By Raaj Datta (NVONews.Com)
The SpaceX Dragon capsule, the world’s first private cargo-carrying spacecraft, flew close to the International Space Station bringing us close to the climax of a historic moment.
Early morning on Thursday, the Dragon fired its thrusters and brought it close to 2.4 kilometres below the ISS. The spacecraft completed two vital tests at that distance – demonstrated its Relative Global Positioning System (GPS) and established a communication link with the space station. Astronauts have confirmed that the link worked. NASA and SpaceX have also confirmed the event as a success, while the historic link-up on Friday is on track.
The Dragon is carrying 1000 pounds of provisions to the ISS and it’s the first U.S. spacecraft to the space station after NASA’s own shuttles were retired last year.
Prior to the Thursday accomplishment, at the pre-dawn hours, astronauts at the ISS had to cope with bad computer monitors and camera issues, but eventually the tests went well. Astronauts could successfully switch on the Dragon’s strobe light via remote control, but the sun’s glare made it hard to see its position. Finally, after 10 minutes the Dragon came into camera view and the two solar wings became clearly visible as it approached closer to the ISS.
Since its successful launch from Cape Canaveral, Florida, SpaceX’s Dragon has steadily been completing the tasks as intended prior to docking with the space station. After completing the primary objective of carrying cargo to the ISS, SpaceX plans to launch astronauts from the U.S. soil. The company aims to provide regular service to the ISS much faster than government-managed cargo supplies. There are two more trips planned to the ISS by the year-end.

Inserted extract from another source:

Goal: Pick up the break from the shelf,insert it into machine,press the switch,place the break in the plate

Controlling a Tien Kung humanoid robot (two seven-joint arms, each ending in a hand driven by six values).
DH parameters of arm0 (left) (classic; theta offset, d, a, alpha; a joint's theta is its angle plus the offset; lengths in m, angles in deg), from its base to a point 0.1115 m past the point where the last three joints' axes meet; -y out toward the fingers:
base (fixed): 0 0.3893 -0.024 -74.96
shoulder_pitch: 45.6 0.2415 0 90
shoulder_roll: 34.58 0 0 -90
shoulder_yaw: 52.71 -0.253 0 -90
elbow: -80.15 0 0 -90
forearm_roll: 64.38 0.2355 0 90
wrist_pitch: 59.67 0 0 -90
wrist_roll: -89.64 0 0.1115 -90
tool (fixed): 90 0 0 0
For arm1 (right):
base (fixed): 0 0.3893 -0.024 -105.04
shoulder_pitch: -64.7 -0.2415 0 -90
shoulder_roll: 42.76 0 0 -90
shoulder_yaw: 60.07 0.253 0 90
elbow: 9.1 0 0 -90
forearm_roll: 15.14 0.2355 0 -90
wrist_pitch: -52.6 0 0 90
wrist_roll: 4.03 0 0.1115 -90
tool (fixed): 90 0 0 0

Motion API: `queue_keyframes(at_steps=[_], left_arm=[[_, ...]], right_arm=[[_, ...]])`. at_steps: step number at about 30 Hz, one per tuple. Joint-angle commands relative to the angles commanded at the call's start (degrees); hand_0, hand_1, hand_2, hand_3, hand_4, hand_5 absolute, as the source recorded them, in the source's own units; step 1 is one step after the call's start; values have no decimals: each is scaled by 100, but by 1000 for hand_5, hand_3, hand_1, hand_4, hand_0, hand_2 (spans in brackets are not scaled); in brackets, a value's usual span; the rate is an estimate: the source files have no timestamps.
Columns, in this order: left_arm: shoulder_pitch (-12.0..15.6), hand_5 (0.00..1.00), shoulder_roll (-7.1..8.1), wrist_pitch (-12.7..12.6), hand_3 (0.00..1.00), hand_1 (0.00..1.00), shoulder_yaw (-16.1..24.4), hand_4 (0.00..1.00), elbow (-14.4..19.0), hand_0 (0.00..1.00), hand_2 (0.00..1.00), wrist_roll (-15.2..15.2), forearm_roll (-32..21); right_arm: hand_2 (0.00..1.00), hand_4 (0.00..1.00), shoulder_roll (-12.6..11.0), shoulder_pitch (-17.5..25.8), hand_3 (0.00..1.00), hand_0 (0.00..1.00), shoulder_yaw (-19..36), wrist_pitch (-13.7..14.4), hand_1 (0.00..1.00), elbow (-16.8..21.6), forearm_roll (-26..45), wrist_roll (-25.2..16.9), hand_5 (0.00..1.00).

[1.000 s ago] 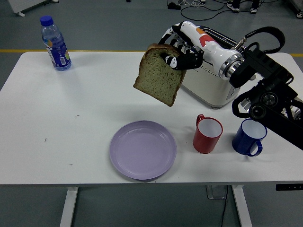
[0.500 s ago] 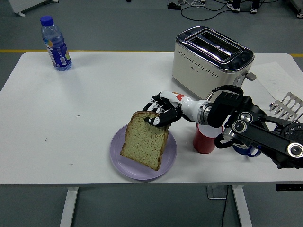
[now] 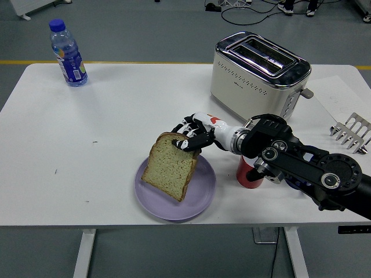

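Note:
A slice of brown bread point(image 3: 169, 168) hangs tilted over the lilac plate point(image 3: 203, 194), its lower corner down at the plate's surface. My right hand point(image 3: 188, 138) is shut on the slice's top edge, the black forearm reaching in from the right. The cream toaster point(image 3: 258, 72) stands at the back right with both slots empty. The silver rack point(image 3: 351, 131) sits at the right edge. My left arm is out of view.
A red mug point(image 3: 248, 176) stands just right of the plate, partly hidden by my forearm, with a blue mug behind the arm. A water bottle point(image 3: 68, 53) stands at the far left corner.
My right hand carried the bread from beside the toaster down to the plate, then shifted it slightly left over the plate in the last half second.

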Motion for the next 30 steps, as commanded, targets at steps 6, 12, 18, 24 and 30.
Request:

The handing over of orbital flights to private businesses is a part of President Barack Obama’s strategy for NASA. The move would help NASA to focus solely on deep space exploration – like sending a mission to Mars or even landing on an Asteroid.
The final approach is planned on Friday. Around 2 am Pacific Time, NASA will decide whether or not the dragon will go round the space station in a 1.4 kilometre ellipsoid. If the Dragon receives a GO from NASA, it will move 250 metres directly below the ISS in about 1 hour. There it will perform a battery of tests and if NASA is satisfied with the results, Dragon will perform the final approach to the ISS. If all goes well, astronauts will try to take hold of Dragon with the space station’s 58-foot robotic arm and attach the spacecraft to the ISS.
Saturday morning, the astronauts will start the procedure to open the Dragon’s hatch, which might take about 2 hours to complete. It will be a historic moment as the space station crew enters the Dragon for the first time. SpaceX, however, says that the dates and times could easily change because each step will be carefully planned and executed so that the event is a complete success.